Absa appointed senior lender in solar power project


May 13, 2021

Absa has been appointed as a mandated lead arranger, senior lender and hedge provider for one of South Africa’s largest Concentrated Solar Power (CSP) tower projects. The 100 MW CSP tower project, which uses molten salt technology and has 12 hours of thermal storage, will be built in the Northern Cape Province in South Africa at an estimated cost of R11.6 billion.

The CSP tower project, which is being developed by ACWA Power of Saudi Arabia, forms part of the South African Renewable Energy Independent Power Producers Procurement Programme (REIPPPP). It is believed to be one of the first such CSP project-financed transaction with molten salt central receiver technology in South Africa.

A CSP tower plant generates solar power using mirrors (heliostats) to concentrate a large area of sunlight onto a small area (the receiver). Electricity is then generated when the concentrated light is converted to solar thermal energy.
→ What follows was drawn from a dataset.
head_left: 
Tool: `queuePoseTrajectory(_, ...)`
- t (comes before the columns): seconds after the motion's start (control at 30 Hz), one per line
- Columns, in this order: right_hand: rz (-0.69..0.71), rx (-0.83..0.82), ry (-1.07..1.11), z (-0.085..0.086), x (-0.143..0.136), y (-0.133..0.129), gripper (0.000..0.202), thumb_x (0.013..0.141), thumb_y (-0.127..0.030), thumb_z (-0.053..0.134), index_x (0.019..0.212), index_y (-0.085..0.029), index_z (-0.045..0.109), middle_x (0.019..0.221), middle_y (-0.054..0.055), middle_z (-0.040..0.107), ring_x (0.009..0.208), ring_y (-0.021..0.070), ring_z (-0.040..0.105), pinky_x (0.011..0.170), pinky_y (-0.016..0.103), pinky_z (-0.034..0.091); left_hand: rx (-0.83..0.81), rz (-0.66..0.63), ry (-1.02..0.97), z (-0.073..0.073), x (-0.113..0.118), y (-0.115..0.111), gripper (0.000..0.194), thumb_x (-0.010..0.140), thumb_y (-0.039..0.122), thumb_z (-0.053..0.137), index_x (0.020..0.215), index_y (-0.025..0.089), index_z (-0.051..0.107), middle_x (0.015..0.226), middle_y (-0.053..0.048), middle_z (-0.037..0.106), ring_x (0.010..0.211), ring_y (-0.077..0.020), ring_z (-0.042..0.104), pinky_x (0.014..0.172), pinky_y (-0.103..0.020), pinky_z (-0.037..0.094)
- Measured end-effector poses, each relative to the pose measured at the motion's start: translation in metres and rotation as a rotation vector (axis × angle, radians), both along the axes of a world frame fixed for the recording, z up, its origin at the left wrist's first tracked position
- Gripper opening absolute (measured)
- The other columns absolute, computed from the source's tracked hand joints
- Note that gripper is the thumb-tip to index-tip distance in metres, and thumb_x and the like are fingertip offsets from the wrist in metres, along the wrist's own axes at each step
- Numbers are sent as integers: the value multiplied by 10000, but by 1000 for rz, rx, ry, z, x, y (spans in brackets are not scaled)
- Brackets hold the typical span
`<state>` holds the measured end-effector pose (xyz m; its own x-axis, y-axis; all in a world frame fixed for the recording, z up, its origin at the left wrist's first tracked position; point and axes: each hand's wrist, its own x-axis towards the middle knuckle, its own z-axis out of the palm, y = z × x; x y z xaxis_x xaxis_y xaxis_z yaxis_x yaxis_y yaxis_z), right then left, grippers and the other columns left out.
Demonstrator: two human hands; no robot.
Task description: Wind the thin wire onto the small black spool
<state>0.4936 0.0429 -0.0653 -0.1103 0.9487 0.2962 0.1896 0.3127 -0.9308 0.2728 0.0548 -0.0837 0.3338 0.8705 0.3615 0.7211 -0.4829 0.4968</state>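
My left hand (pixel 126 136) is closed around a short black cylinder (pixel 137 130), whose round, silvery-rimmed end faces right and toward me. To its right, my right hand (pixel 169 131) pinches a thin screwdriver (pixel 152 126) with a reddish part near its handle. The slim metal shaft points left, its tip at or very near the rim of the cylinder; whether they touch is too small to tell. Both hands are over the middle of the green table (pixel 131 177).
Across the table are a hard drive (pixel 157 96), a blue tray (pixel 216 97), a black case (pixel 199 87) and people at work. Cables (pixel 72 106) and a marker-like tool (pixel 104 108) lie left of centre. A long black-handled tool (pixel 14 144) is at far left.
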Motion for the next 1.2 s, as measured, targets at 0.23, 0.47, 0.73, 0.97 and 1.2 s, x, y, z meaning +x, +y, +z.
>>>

Absa’s Shaun Moodley, Resource & Project Finance Executive, says the Redstone CSP Project, to be built about 30km east of Postmasburg in the Northern Cape, will be one of the largest renewable energy investments in South Africa under REIPPPP. Moodley says Absa will participate in the overall senior debt financing package with approximately R1.5 billion of senior debt term facilities for the project.

“An important feature of the Redstone CSP project is that it will have 12 hours of full-load energy storage which will enable the CSP power plant to reliably deliver a stable electricity supply to more than 200 000 South African homes during peak demand periods, even after the sun has set,” says Moodley.

He says at least 2 000 direct jobs will be created during the construction phase, of which 400 jobs will directly benefit the local community, while over 560 jobs will be created over a period of time once the power plant is fully operational. Moodley says the socio-economic benefits of the project will also extend beyond job creation, because up to 40% of the required equipment and materials has to be procured locally.

Construction will take about 33 months. Thereafter, the power plant will be progressively commissioned to reach 100% of design capacity, which should be finally achieved over 365 consecutive days within a three-year period after the Commercial Operations Date (COD).

“Overall, one can see that this is a very important project not only from an energy perspective, but also in the form of both direct and indirect job creation. Absa is pleased to have been appointed as a mandated lead arranger for this project. We have strong appetite to finance commercially viable renewable energy projects in Africa and we have already established a track record in this area,” Moodley says.

“Absa has been a leading financier of renewable energy projects in Africa and we have so far arranged and provided more than R50 billin of financing for more than 30 such projects and we certainly have appetite for more, whether it is wind, solar PV, solar CSP, or biomass,” Moodley says.